Hammonds told The New York Times that the controversy did not factor into her decision to resign.

“I was never asked to step down,” Hammonds said. “I have been in discussions to return to academia and my research for some time.”

“The e-mail controversy was difficult, but it was not a motivating factor in my decision to step down as dean,” she said. Hammonds will take a sabbatical for the first time in 11 years before taking on her new duties at Harvard.

Black academics on the expectation of perfection

While Hammonds seems at peace with her decision, some find her circumstances disconcerting because they speak to the lengths black academics at top schools might feel pressured to go to in order to appear competent.

“It was personally very sad to me to see her have to step down because of something like this, but I also think, without trying to put words into her mouth, I also think that the pressure on her as a dean of color put her in this position,” Dr. Anthea Butler, associate professor of Religious Studies and Africana Studies at the University of Pennsylvania, told theGrio.

“The expectation is that you’re going to get to the bottom of this problem, and you don’t want to seem incompetent. You want to seem thorough,” said Butler. “You know that there are people there who are just thinking you have that position because you are a woman and a person of color, do you see? So I think because of what happened, she went to this extreme to get things done, because she did not want to be perceived as a person who would not take care of business. And that can make you get off-balance, too.”

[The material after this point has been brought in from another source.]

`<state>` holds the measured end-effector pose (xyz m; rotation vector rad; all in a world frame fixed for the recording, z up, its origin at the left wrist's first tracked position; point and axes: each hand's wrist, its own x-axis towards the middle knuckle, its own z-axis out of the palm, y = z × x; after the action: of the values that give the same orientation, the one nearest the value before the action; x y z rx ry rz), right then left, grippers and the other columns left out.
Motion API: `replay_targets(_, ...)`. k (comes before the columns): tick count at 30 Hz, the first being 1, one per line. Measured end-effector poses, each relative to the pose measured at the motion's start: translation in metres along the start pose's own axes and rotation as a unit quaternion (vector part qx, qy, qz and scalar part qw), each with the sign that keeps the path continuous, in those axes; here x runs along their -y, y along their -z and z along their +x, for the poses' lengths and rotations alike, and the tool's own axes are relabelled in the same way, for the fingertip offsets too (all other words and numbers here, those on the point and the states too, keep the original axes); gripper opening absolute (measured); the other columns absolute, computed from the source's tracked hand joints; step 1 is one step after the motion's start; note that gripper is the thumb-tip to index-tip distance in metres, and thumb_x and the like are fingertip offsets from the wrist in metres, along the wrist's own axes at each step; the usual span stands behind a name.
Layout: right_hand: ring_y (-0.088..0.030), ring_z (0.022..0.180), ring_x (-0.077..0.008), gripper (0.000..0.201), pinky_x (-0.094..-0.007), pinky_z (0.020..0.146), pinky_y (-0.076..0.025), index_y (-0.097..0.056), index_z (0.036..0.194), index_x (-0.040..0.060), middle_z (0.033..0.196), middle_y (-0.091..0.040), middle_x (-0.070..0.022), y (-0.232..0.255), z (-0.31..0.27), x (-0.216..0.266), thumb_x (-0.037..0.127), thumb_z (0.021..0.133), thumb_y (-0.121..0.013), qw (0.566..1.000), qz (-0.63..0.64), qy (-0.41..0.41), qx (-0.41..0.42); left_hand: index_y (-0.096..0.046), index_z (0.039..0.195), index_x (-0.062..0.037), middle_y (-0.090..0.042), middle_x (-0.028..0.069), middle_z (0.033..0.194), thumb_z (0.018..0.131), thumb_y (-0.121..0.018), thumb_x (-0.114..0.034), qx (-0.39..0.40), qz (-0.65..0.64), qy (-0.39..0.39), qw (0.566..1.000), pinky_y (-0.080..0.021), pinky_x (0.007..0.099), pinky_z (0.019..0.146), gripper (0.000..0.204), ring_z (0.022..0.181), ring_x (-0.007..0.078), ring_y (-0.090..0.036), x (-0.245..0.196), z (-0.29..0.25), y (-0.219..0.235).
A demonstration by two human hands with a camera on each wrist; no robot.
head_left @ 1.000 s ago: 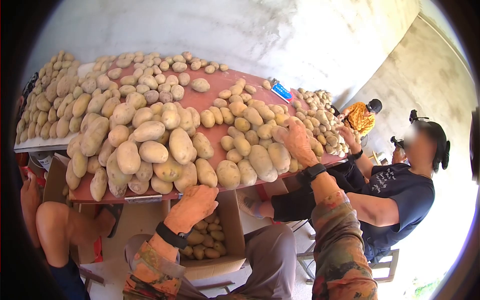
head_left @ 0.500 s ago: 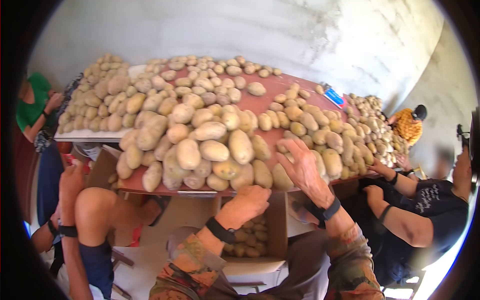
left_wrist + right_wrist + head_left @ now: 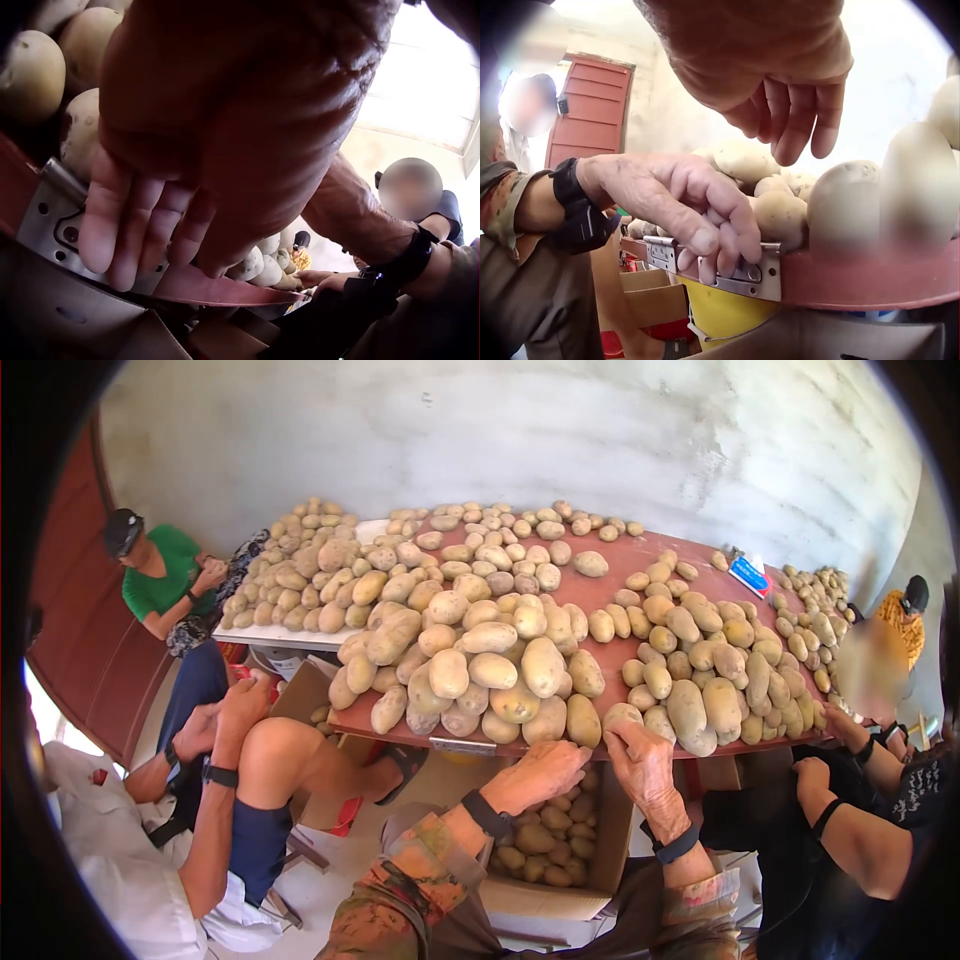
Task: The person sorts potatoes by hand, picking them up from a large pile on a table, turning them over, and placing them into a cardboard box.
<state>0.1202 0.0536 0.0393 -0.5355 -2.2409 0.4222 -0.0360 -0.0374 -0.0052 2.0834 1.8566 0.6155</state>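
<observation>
Potatoes [image 3: 543, 666] lie heaped along the red table [image 3: 590, 585]. My left hand [image 3: 540, 775] is at the table's front edge, its fingers loosely bent; the right wrist view shows this hand [image 3: 697, 202] empty beside a metal hinge [image 3: 761, 279]. Close to its right, my right hand [image 3: 640, 765] hangs at the same edge, in front of a potato [image 3: 622, 716]. Relaxed fingers and no held object show on the right hand [image 3: 772, 82] in the right wrist view. The left wrist view shows the left hand [image 3: 225, 135] with its fingers hanging down.
Below the hands stands a cardboard box [image 3: 607, 840] of potatoes. People sit around: a green shirt [image 3: 165, 580] at far left, a bare knee [image 3: 280, 760] nearer, a dark-clothed arm [image 3: 865, 840] at right. A blue packet [image 3: 748, 576] lies at the back; a yellow bucket [image 3: 720, 311] is below the table.
The head view has turned left, bringing more people there into sight. My right hand has come back from over the potatoes to the table's edge, near my left hand, which stays at that edge.
</observation>
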Motion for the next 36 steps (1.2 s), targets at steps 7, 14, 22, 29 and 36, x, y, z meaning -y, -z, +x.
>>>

Dyson believes Hammonds’ difficulties are a metaphor for what people of color face every day.

“Isn’t it ironic that the very thing that she’s come under criticism for is the very thing to which she is subject as a woman and a person of color — the kind of collective surveillance of the culture, except it doesn’t get called out that way,” he said. “That kind of scrutiny, that kind of examination, that can sometimes lead to overdoing it to make sure that you’re seen as competent in doing your job well.